Gaza : une décision judiciaire rouvre l’accès aux détenus palestiniens

Le Comité international de la Croix-Rouge (CICR) indique que des discussions sont en cours avec les autorités israéliennes afin de rétablir l’accès aux prisonniers palestiniens détenus dans les établissements pénitentiaires israéliens, à la suite d’une décision historique de la plus haute juridiction du pays déclarant illégale l’interdiction prolongée des visites.

Depuis Gaza, la porte-parole du CICR, Amani Al-Naouq, a confirmé que l’organisation est prête à reprendre immédiatement ses missions de suivi à l’intérieur des prisons israéliennes, après avoir été empêchée d’y accéder depuis octobre 2023, dans le contexte de la guerre génocidaire en cours contre Gaza. Elle a rappelé que les visites privées aux détenus ainsi que les inspections indépendantes des conditions de détention constituent des obligations fondamentales du droit international humanitaire et de la Quatrième Convention de Genève.

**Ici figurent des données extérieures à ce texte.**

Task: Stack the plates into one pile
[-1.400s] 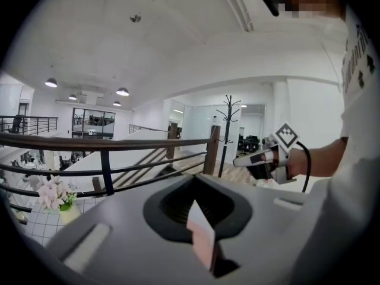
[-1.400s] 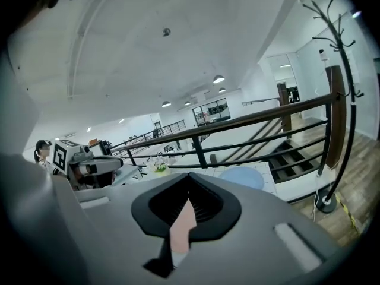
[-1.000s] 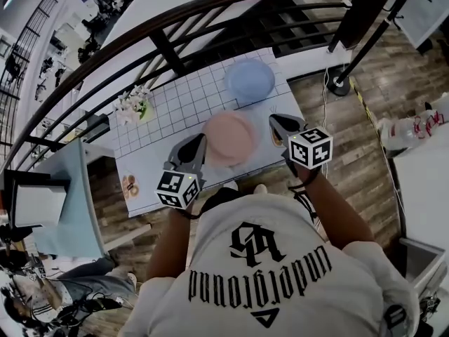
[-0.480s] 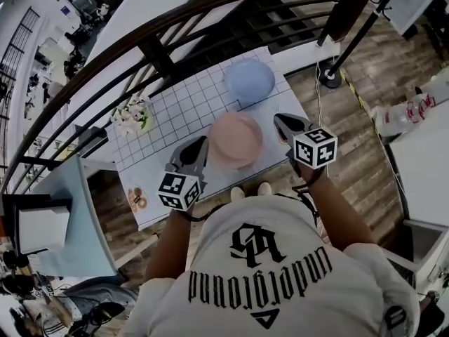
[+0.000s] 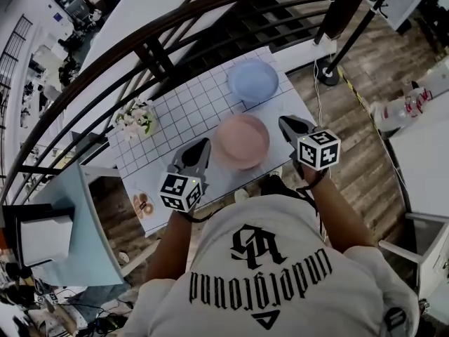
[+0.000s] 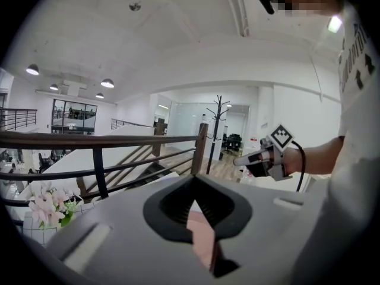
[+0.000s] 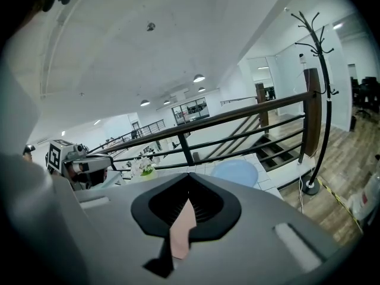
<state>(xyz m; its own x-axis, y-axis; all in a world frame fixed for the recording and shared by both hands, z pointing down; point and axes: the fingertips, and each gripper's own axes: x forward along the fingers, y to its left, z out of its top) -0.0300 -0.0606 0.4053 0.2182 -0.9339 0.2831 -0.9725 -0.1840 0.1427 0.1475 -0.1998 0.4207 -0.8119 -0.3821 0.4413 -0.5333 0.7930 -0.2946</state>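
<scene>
Head view: a small table with a white square-grid top is seen from above, set against a dark curved wooden railing with a stairwell beyond it. A pink plate lies near the table's near edge and a light blue plate lies apart from it at the far right corner. White flowers stand at the far left. The left gripper is held just left of the pink plate and the right gripper just right of it, neither touching it. Wood-plank flooring is seen to the right.

Left gripper view: the left gripper is closed at its tips with nothing clamped; a sliver of the pink plate is seen below through the gap behind the tips. The flowers are at the left, the railing crosses the middle, and a coat stand stands beyond. The right gripper is seen at the right. A white ceiling with round lamps covers the room.

Right gripper view: the right gripper is likewise closed and empty, with the pink plate glimpsed beneath. The blue plate lies ahead before the railing; the flowers and left gripper are at the left, the coat stand at the right.
</scene>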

La décision de la Cour suprême israélienne est perçue par de nombreux défenseurs des droits humains comme une rare remise en cause juridique de politiques appliquées depuis le début de la guerre génocidaire à Gaza. Selon les informations rapportées, les juges ont estimé que les autorités israéliennes n’avaient pas fourni, pendant plus de deux ans, de justification juridique crédible pour empêcher les représentants de la Croix-Rouge d’entrer en contact avec les prisonniers palestiniens ou de transmettre des nouvelles à leurs familles.

Des organisations de défense des droits humains alertent depuis longtemps sur le fait que cette interdiction a aggravé l’isolement des détenus, tout en supprimant l’un des derniers mécanismes de contrôle indépendant au sein des centres de détention. Les groupes juridiques à l’origine des recours estiment que cette politique s’inscrit dans un système plus large de punition collective et d’isolement forcé visant les prisonniers palestiniens dans le cadre de la guerre.

La décision fait suite à une longue procédure engagée par plusieurs organisations de défense des droits, accusant les autorités israéliennes d’entraver systématiquement le travail humanitaire de surveillance. Le CICR a salué un jugement qu’il considère comme un rappel important de son rôle internationalement reconnu dans la garantie du respect des normes humanitaires dans le traitement des détenus.